* Work to be completed *
Only one span of the listing below should come back. It runs from the line with "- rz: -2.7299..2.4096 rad" through the line with "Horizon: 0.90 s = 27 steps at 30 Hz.", and each of its lines must be reproduced exactly.

***

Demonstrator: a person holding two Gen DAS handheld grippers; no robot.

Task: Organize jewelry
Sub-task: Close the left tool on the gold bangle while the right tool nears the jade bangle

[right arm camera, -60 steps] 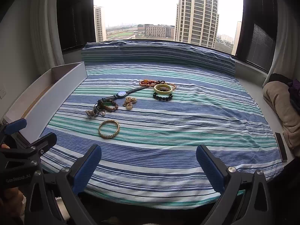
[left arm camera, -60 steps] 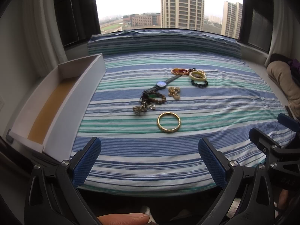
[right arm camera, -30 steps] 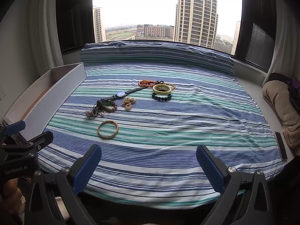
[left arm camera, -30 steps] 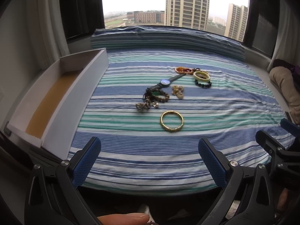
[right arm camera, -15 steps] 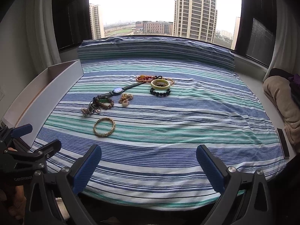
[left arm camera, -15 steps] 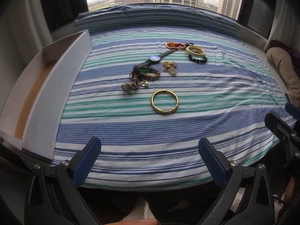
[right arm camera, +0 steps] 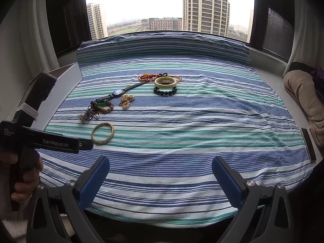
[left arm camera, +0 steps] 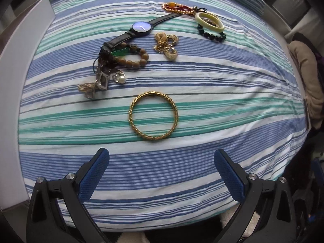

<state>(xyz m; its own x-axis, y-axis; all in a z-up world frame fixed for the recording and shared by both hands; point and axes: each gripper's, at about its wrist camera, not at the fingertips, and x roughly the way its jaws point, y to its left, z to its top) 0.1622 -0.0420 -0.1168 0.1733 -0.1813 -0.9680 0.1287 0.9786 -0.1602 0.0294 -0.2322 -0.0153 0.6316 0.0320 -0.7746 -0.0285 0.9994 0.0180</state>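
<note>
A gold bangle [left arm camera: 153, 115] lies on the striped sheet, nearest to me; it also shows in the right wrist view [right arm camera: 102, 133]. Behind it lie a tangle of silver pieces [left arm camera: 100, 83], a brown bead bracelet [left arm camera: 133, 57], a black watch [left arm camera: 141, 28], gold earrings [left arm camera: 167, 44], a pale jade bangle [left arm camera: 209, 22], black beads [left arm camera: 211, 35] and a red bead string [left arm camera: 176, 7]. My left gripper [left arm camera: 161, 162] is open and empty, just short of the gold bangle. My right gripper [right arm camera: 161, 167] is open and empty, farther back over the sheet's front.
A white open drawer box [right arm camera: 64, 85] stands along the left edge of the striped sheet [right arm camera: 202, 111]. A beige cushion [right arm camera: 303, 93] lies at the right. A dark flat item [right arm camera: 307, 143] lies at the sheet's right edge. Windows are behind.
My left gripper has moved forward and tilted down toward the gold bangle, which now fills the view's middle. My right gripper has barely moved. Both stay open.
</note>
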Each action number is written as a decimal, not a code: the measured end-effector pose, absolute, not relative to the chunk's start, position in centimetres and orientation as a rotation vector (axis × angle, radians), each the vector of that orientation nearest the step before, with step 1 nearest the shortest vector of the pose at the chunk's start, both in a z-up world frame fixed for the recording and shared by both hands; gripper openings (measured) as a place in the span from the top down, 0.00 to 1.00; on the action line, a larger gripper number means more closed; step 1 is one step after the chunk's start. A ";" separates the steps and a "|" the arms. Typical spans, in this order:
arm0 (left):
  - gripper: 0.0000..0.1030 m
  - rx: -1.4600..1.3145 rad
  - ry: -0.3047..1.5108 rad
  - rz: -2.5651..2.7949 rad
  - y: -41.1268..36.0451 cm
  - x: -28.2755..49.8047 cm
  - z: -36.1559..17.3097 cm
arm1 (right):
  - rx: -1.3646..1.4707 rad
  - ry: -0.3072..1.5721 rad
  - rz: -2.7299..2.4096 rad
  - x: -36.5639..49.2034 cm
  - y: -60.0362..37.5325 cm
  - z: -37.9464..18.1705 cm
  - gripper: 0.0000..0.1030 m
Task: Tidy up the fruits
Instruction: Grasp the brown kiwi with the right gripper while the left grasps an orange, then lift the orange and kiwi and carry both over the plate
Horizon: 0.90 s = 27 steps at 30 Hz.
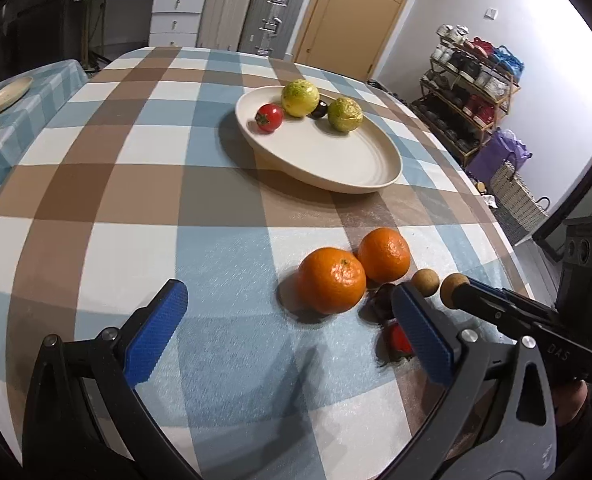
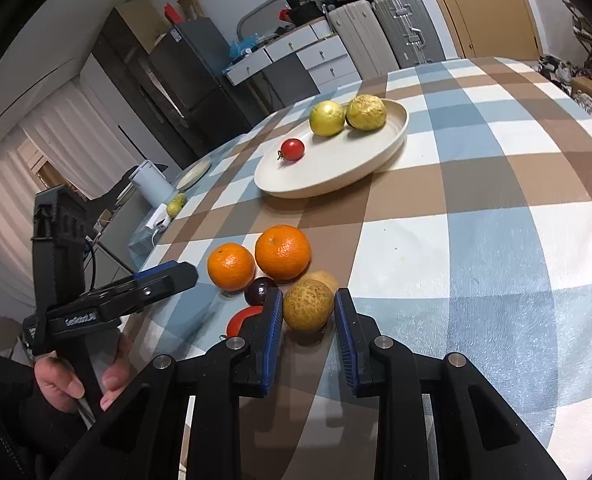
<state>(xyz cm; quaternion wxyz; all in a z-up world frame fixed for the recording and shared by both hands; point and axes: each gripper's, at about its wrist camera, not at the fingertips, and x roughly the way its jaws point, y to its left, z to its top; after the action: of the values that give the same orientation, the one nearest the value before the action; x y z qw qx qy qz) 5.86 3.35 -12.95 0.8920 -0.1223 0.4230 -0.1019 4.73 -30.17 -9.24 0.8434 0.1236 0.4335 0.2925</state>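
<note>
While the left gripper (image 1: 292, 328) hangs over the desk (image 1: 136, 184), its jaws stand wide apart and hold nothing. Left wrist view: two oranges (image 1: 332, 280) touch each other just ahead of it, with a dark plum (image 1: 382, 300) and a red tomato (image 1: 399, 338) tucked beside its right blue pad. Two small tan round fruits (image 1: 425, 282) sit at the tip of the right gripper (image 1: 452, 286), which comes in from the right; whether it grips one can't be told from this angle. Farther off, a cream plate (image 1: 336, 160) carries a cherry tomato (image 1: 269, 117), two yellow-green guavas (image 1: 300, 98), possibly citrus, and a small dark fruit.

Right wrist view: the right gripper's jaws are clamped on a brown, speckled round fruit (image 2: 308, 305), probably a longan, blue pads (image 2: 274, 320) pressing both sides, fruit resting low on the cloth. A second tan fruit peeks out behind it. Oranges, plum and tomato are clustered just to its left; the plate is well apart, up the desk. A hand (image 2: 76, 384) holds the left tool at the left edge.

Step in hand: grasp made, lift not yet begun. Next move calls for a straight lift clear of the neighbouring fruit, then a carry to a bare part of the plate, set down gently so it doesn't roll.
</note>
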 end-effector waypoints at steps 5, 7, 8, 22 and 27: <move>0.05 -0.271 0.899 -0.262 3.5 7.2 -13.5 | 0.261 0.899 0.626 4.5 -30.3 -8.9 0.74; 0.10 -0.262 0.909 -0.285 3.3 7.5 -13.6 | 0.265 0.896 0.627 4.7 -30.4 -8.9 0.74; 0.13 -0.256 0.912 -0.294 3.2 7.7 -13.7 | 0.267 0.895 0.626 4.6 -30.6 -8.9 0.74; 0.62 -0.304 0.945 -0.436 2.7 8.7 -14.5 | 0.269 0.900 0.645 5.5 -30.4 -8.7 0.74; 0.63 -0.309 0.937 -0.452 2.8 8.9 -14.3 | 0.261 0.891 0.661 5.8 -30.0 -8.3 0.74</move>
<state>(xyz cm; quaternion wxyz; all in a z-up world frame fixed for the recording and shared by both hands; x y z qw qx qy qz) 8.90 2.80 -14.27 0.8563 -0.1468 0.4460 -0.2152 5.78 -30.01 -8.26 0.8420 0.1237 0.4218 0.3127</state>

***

* Answer space *
  - rz: -2.7299..2.4096 rad
  - x: -36.5639..49.2034 cm
  - y: -60.0362..37.5325 cm
  - z: -37.9464..18.1705 cm
  - gripper: 0.0000..0.1030 m
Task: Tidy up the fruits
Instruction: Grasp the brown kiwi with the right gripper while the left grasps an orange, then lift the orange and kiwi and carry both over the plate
Horizon: 0.90 s = 27 steps at 30 Hz.

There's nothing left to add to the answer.